- **Instructions for the task**: Give every line from the entries that contains "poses".

- **Information given**:
____

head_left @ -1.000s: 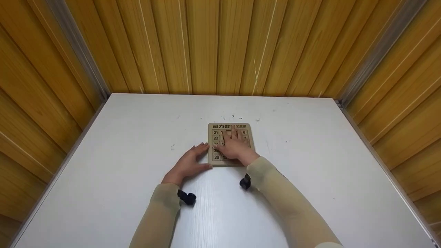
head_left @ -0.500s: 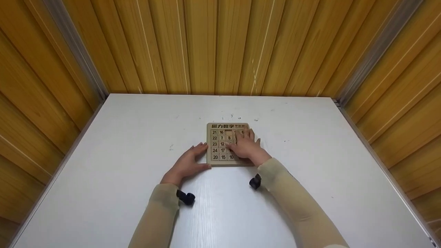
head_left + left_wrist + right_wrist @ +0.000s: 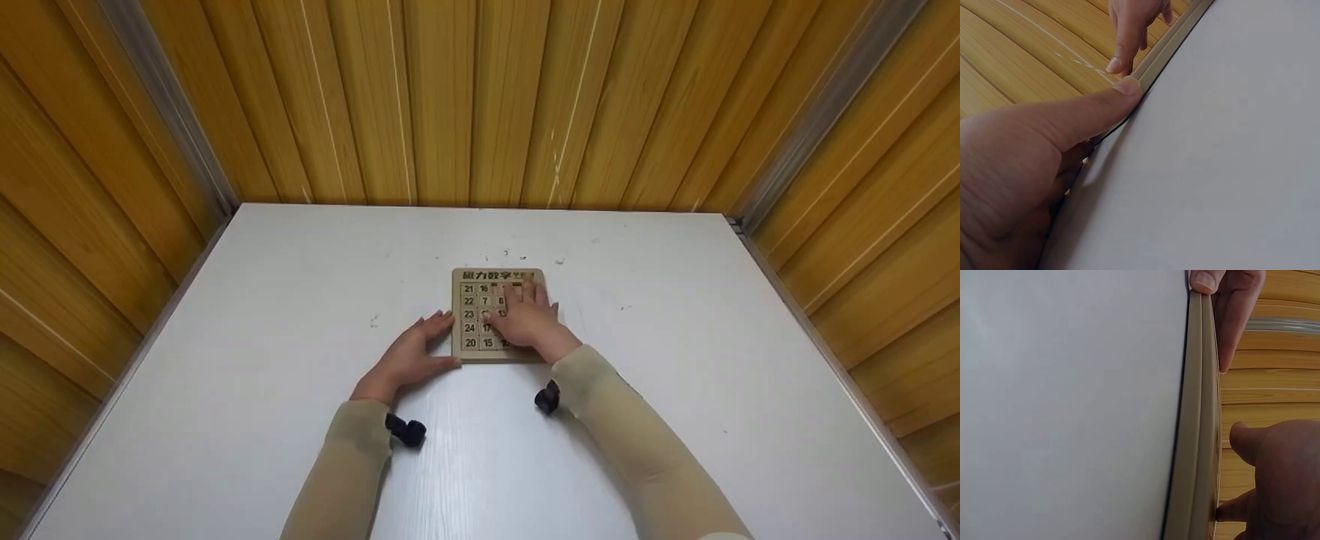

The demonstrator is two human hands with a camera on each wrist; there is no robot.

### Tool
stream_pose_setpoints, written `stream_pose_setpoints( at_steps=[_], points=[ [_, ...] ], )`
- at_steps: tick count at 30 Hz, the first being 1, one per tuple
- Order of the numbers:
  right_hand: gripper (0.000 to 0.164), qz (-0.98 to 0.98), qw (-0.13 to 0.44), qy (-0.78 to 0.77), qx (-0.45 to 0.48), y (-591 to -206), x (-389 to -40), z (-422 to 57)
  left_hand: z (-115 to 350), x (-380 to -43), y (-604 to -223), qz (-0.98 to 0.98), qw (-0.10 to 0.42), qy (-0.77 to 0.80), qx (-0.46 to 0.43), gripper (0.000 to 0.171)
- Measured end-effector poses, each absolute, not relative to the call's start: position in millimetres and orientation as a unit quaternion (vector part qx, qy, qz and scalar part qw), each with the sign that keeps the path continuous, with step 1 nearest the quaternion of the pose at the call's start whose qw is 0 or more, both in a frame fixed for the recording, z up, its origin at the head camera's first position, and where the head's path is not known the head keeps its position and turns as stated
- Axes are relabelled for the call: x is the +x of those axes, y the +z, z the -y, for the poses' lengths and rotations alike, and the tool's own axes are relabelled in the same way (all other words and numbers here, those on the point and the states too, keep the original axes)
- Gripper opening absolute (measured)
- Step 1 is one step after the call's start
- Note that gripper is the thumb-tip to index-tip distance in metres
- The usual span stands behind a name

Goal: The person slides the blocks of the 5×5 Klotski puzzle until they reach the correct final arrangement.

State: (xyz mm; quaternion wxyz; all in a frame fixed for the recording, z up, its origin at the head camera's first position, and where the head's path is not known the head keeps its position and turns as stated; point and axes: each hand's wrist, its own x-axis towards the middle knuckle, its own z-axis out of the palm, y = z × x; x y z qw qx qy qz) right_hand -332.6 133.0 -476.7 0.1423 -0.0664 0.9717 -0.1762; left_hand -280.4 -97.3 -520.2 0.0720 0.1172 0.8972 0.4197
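A beige number sliding puzzle point(image 3: 470, 354) lies on the white table, with dark numbered tiles in rows below printed characters. My left hand point(image 3: 409, 356) grips its near left corner, fingers along the left side and thumb against the front edge. In the left wrist view the left thumb point(image 3: 1112, 101) presses that edge. My right hand point(image 3: 527, 319) is spread over the right part of the tiles, fingertips on the top row, covering several numbers. The right wrist view shows the right hand point(image 3: 1283, 472) above the board's face, a fingertip right at it.
The white table point(image 3: 225, 337) surrounds the puzzle and has small dark marks behind it. Wood-patterned walls point(image 3: 442, 105) stand at the back and both sides. A small black camera is strapped to each wrist.
The right hand has moved right across the tiles, then slightly back left. A gap seen in the top row's third place half a second ago is now partly filled by a tile. The left hand stays.
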Motion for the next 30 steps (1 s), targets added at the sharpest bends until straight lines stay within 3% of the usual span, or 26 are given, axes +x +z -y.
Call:
stream_pose_setpoints(
  at_steps=[11, 30],
  points=[
    [0.084, -0.971, 0.142, -0.177, -0.080, -477, -333, -128, 97, -280, -519, -0.897, 0.068, 0.418, 0.126, 0.083],
    [0.088, -0.966, 0.150, -0.206, -0.037, -475, -334, -169, 94, -279, -517, -0.899, 0.081, 0.419, 0.098, 0.084]
  ],
)
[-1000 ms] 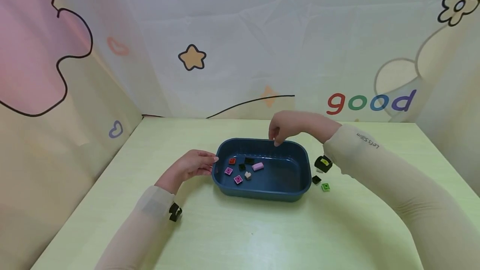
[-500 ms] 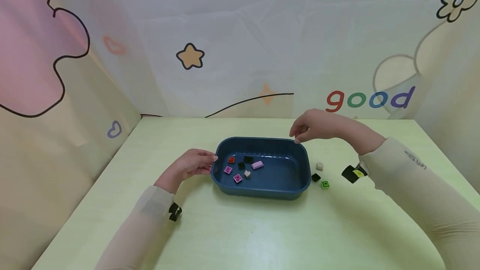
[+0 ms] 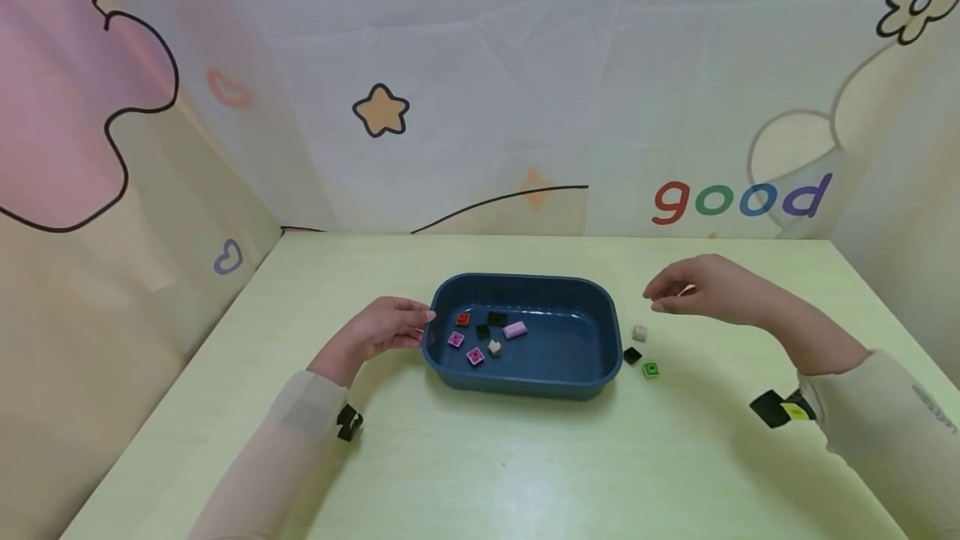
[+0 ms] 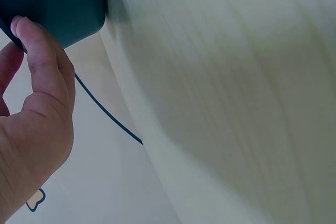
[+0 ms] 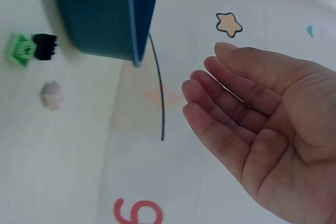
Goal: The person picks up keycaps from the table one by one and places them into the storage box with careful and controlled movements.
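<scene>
A dark blue plastic basin (image 3: 573, 352) stands on the table. My left hand (image 3: 384, 327) holds its left end, thumb at the rim; the left wrist view shows that hand (image 4: 44, 93) against the basin's wall (image 4: 79, 11). Inside lie small toy bricks: a red one (image 3: 463, 319), two purple ones, two black ones, a long pink one (image 3: 515, 330) and a cream one (image 3: 494, 348). My right hand (image 3: 716, 290) hovers right of the basin with loosely bent fingers and nothing in it. Below it on the table are a whitish brick (image 3: 639, 332), a black brick (image 3: 632, 355) and a green brick (image 3: 651, 370).
The pale yellow-green table (image 3: 480, 473) extends around the basin. A printed curtain (image 3: 480, 107) hangs behind it and along both sides. Each wrist wears a black strap mount, the left one (image 3: 349, 422) just above the table.
My right hand has moved from above the basin's back rim to the right, out past the loose bricks, bringing the whitish brick into full view. The left hand stays at the basin's end.
</scene>
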`<action>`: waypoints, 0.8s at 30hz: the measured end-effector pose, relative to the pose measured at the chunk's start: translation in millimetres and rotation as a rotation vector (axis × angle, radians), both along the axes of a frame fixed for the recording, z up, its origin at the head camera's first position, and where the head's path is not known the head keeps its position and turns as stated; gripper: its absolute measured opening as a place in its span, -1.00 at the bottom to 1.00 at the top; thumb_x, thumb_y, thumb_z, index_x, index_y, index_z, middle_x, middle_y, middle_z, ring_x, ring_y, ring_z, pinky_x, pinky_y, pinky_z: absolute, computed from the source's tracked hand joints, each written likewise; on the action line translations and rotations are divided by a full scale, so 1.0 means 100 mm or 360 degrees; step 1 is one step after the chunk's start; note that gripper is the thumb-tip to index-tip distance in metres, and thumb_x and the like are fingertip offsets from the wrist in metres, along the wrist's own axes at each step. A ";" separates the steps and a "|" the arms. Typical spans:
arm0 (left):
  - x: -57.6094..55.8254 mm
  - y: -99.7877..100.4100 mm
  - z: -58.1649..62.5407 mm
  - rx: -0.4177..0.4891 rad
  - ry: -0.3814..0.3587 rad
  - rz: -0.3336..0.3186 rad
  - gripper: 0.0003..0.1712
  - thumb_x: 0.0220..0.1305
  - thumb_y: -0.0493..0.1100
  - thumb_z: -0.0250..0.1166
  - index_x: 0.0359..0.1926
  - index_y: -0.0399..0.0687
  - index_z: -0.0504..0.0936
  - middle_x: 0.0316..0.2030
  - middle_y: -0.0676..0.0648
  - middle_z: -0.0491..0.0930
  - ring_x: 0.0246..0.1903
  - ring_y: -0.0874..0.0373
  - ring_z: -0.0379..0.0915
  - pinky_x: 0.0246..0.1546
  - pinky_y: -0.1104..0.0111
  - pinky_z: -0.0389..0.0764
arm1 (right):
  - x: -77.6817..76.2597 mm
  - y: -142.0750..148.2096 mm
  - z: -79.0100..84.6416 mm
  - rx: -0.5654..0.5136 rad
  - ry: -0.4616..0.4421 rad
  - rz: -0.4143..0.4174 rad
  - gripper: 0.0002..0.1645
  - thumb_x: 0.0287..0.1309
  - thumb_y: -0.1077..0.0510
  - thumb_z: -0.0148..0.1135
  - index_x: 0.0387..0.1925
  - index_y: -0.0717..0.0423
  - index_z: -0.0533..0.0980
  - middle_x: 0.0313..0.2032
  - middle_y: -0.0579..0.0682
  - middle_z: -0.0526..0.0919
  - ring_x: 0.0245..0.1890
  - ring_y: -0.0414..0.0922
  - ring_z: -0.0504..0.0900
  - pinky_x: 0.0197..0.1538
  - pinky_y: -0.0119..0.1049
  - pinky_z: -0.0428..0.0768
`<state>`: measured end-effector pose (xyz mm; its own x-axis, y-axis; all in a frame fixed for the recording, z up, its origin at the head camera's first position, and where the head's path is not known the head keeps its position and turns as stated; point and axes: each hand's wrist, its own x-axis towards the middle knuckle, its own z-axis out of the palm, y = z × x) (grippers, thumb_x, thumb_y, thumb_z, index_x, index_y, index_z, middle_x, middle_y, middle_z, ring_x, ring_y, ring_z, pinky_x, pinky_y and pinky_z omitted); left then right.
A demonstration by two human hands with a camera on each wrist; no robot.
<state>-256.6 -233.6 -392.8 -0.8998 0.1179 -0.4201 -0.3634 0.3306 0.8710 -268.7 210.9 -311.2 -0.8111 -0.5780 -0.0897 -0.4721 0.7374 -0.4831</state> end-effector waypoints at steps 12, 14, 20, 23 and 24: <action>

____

- **Exercise response**:
- Measured end-effector poses, each absolute, not relative to the call's start: position in millimetres and orientation as a unit quaternion (vector part qx, qy, qz and scalar part qw), each with the sign that keeps the path continuous, with step 1 nearest the quaternion of the pose at the call's start whose qw is 0 or more, both in a frame fixed for the recording, z up, its origin at the head camera's first position, and where the head's path is not known the head keeps its position and turns as stated
- Axes are relabelled for the call: x is the +x of those axes, y the +z, z the -y, for the poses' lengths and rotations alike, and the tool's own axes are relabelled in the same way (all other words and numbers here, those on the point and the states too, keep the original axes)

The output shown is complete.